### [WORK ITEM]
Entries follow. Give back exactly the lines starting at the one containing "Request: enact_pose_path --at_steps" and ending at the one containing "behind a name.", and no other lines.
*** Opening PROVIDED RECORDS ***
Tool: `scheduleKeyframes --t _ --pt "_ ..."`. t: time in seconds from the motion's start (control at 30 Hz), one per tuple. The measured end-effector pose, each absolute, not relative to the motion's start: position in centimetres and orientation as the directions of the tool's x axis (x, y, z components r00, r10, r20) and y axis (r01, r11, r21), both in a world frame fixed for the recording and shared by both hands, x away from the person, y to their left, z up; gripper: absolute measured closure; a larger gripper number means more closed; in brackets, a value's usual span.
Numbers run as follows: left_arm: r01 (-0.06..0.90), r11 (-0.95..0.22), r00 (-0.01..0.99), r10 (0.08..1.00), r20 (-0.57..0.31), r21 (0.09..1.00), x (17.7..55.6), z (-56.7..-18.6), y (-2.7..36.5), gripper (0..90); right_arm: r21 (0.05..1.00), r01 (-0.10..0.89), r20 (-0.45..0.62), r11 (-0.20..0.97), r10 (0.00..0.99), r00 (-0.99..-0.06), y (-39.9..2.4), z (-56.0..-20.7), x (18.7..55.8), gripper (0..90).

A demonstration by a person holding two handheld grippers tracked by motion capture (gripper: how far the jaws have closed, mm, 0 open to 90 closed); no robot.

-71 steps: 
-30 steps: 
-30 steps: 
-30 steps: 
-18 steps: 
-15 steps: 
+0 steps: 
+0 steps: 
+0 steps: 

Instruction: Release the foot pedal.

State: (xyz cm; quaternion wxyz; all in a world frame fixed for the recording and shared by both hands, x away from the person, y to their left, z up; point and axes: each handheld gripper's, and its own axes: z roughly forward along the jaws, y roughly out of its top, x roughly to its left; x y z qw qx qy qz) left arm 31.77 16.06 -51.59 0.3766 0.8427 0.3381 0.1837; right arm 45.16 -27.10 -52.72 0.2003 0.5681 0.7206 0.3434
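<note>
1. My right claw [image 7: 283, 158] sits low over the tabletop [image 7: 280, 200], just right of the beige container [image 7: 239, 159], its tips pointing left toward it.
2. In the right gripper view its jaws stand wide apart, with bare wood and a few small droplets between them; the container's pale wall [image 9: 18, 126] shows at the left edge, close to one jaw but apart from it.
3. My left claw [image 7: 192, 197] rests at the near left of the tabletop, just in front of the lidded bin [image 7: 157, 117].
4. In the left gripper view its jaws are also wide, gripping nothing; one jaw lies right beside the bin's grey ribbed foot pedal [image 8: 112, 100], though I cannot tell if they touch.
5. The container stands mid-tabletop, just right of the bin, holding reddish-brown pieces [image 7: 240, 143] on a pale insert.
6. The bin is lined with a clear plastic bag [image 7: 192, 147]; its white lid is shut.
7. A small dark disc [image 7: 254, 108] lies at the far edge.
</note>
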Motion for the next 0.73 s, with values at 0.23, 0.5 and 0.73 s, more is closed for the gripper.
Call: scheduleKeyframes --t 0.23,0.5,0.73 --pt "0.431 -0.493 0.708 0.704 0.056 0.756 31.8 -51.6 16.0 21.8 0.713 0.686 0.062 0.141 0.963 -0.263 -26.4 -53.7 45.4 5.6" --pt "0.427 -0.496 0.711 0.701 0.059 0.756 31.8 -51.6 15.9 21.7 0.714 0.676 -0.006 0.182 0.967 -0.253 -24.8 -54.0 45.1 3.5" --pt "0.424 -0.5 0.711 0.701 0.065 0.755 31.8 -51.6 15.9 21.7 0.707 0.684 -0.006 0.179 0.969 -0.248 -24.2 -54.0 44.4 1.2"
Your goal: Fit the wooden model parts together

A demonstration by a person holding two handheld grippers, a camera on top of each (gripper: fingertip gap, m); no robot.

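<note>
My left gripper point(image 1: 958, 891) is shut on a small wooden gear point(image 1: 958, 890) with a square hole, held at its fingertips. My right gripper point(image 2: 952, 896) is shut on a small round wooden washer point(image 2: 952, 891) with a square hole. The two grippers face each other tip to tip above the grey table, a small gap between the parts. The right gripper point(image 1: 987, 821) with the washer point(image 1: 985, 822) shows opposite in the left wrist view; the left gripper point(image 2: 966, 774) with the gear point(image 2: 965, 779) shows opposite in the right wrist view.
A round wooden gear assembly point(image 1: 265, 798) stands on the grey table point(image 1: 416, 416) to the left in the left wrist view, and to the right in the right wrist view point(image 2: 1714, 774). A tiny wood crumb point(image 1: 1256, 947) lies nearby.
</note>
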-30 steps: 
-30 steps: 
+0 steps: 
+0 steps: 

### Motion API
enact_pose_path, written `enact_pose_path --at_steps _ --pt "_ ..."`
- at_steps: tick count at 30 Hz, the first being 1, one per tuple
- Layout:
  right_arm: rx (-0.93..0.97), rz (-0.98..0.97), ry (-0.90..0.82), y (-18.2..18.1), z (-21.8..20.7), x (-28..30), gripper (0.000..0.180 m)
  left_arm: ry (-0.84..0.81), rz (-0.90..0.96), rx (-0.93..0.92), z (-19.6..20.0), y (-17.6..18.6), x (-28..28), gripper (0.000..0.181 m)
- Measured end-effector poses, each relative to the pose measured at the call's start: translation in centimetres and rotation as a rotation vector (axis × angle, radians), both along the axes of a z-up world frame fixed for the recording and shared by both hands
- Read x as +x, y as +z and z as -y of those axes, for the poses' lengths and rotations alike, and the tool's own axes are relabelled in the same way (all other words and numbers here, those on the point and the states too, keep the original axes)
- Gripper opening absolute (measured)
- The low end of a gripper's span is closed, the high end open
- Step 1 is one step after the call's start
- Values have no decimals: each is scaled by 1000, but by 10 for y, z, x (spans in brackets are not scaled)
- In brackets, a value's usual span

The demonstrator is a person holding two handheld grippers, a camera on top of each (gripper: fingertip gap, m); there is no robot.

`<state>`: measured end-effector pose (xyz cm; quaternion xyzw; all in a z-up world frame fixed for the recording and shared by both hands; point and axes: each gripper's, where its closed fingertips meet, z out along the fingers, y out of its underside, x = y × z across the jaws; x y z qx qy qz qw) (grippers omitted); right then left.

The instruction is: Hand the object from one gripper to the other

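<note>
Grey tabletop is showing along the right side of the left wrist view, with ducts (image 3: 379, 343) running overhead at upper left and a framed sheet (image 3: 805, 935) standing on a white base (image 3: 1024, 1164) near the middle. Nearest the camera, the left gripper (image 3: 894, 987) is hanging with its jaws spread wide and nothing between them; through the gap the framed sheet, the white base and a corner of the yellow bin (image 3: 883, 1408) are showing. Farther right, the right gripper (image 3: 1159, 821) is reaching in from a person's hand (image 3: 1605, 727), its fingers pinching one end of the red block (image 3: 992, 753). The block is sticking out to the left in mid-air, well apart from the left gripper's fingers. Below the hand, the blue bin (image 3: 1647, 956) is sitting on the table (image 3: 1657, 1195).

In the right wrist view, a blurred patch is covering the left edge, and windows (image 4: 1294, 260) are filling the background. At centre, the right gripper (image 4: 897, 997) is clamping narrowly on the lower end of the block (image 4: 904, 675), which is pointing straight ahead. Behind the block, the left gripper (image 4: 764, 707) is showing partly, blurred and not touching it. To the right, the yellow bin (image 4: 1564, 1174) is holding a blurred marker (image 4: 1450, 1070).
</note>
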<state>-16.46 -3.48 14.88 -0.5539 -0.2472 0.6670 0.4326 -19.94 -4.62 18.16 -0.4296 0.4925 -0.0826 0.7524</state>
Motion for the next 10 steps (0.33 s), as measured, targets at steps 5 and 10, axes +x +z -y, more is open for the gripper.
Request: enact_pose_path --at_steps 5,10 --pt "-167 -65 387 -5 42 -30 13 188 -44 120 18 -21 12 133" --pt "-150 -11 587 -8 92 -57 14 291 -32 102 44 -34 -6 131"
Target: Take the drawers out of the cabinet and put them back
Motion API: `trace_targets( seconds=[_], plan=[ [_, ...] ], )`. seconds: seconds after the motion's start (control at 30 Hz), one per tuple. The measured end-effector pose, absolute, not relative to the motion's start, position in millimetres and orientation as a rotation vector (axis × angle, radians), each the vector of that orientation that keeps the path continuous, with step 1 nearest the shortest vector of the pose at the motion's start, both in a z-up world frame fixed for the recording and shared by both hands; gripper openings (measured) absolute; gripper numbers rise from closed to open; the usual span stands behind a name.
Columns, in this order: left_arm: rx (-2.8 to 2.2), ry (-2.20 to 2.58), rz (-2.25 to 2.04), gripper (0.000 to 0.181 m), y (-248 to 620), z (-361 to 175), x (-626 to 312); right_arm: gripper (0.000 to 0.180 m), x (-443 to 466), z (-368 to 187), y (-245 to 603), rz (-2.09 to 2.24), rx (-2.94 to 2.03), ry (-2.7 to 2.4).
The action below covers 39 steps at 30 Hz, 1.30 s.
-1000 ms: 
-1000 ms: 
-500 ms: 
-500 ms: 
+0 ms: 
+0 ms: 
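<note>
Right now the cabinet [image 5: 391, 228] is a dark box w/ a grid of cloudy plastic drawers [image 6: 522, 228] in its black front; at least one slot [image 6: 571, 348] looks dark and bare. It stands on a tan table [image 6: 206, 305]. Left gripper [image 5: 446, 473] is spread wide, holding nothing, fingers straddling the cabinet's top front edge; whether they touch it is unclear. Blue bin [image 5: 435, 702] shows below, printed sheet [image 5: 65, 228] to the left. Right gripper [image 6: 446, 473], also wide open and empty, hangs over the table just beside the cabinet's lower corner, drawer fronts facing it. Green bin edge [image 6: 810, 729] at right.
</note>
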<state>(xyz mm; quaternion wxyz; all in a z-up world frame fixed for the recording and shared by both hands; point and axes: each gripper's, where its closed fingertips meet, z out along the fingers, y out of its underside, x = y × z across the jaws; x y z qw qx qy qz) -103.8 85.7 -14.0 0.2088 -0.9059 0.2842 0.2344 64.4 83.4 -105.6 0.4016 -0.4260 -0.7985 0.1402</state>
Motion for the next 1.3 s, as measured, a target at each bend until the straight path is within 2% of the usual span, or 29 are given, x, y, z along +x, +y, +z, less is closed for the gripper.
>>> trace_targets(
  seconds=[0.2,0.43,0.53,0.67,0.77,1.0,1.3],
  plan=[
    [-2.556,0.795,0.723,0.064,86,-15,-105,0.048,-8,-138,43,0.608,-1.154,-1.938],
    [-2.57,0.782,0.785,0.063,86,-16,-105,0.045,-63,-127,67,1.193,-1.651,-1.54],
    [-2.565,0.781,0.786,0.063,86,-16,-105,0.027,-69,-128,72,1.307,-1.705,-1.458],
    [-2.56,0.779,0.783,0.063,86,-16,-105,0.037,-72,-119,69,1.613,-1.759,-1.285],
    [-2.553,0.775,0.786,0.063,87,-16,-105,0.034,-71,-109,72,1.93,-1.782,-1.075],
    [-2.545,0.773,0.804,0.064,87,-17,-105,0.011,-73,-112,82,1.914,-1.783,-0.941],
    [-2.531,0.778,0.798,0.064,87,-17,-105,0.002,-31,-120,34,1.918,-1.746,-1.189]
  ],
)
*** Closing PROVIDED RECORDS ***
### [REPLY]
Request: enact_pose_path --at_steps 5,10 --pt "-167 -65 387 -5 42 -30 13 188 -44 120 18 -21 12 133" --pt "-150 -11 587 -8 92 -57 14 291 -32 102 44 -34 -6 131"
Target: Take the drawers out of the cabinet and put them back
Motion API: `trace_targets( seconds=[_], plan=[ [_, ...] ], )`. seconds: seconds after the motion's start (control at 30 Hz), one per tuple. The measured end-effector pose, absolute, not relative to the motion's start, position in millimetres and orientation as a rotation vector (axis × angle, radians), each the vector of that orientation that keeps the path continuous, with step 1 nearest the shortest vector of the pose at the motion's start, both in a z-up world frame fixed for the recording and shared by both hands; gripper openings (measured) absolute; gripper numbers rise from closed to open; the usual span stands behind a name.

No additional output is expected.